A solution is much more likely when both parties contribute at every stage. That often means that one party believes the process moves too slowly. That cannot be avoided since the process will only move as fast as the slower participant. Usually, one party is moving more slowly through the emotional stages of a divorce and there is not any way to force the party to speed up the processing of the feelings and experiences.
If one party pushes the process and the other party to speed up a settlement through Collaborative Law, the result will often be complete failure of the effort to reach an agreement. If the parties will slow down, adjust their expectations and just work with the Collaborative professionals, they generally will reach an agreement.
Save Your Marriage with a Postnuptial Agreement
Sam referred to an article in CNN.com that discussed a benefit of postnuptial agreements that isn't often discussed. It mentioned a case where a husband and wife could not agree on significant debt and property issues to the point that their marriage was under a strain. That is not an unusual situation. Rather than get a divorce, however, they decided to do a postnuptial agreement. It was one of the best things they could have done.
As the CNN.com article noted,
" 'In cases where couples want to stay married, it can apply very efficiently,' says Cambridge, Massachusetts, attorney John A. Fiske. 'If they don't want to stay married, it's hopeless.'
"The Boston couple, who had been married 30 years, fell in the former camp. Fiske helped them put into writing a mutually acceptable financial plan. They agreed to transfer their house into the wife's name, both to address her fear of losing the asset and to insulate it from the husband's business debts, and to split the mortgage and other household expenses.
"That was 18 months ago, and they credit the post-nuptial agreement with helping them become a mutually supportive couple again."
The CNN article actually talks about mediation, but Collaborative Law would work very well in this situation. Using the Texas model, we would bring in a neutral financial advisor to help both parties find beneficial ways to meet their needs and goals. Each party would have his or her own attorney to make sure the process worked to everyone's advantage. There have been cases in Texas where the parties started a divorce proceeding and later switched to working out a postnuptial agreement when they realized that they still wanted or needed to be married, even though there were some significant financial issues that were splitting them apart. In such a situation, the Collaborative process is a great way to create a new financial arrangement between spouses and possibly save a marriage.

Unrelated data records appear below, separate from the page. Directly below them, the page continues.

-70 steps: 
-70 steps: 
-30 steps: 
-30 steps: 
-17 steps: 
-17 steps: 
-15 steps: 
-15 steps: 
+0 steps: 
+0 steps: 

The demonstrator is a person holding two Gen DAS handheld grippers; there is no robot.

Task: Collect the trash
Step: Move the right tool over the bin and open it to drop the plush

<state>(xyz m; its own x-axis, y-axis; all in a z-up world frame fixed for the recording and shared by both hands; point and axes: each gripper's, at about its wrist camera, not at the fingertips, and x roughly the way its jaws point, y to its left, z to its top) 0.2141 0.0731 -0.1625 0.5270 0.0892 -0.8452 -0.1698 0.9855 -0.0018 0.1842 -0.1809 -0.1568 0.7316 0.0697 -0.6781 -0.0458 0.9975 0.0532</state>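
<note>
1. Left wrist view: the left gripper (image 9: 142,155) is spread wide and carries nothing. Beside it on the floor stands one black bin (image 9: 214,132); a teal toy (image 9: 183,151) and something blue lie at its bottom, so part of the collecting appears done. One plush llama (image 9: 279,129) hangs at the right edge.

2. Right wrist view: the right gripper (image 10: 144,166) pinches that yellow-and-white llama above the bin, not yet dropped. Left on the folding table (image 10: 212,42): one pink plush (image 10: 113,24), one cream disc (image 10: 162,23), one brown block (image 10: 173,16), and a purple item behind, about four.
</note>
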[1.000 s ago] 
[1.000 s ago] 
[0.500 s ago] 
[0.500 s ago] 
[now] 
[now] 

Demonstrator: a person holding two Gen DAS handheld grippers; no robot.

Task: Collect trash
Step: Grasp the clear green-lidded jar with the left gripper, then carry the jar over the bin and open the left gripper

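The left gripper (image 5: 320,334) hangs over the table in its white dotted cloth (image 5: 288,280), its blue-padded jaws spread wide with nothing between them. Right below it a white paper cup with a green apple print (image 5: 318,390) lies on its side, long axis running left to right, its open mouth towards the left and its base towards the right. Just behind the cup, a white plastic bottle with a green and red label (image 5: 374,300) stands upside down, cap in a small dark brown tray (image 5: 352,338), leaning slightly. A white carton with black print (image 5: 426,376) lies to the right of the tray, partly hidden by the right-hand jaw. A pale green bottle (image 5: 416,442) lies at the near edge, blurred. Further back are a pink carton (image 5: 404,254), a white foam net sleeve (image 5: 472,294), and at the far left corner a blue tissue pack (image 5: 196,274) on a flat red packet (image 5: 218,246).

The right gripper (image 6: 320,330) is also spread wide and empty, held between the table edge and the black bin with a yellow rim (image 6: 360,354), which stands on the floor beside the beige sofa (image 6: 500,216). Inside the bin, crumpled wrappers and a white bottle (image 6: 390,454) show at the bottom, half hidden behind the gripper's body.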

What You Can Learn from a Divorce Coach
I have just run across another blog about Collaborative Law. It is from Maryland and it has some really good posts about Collaborative Law. The posts show some of the variations in how the Collaborative process is used in various states. The blog is called Divorce Without Dishonor and is written by Michael A. Mastracci of Baltimore. I recommend that you check it out. Although in Texas we usually utilize a single,neutral divorce coach/communication coach/mental health professional, that person's role is virtually the same as what Michael explains for Maryland. The following is a post from that blog:
"In a collaborative divorce, each spouse usually hires their own divorce coach to help them learn to communicate and negotiate more effectively. These coaches are an integral part of the collaborative divorce team. They teach life skills that will form the basis for your post-divorce relationship with your spouse. If you have children, the skills learned from your divorce coach can make co-parenting go more smoothly after the divorce.
"Your divorce coach will provide you will skilled help in:
Managing your emotions appropriately.
- Separating your thoughts from your feelings.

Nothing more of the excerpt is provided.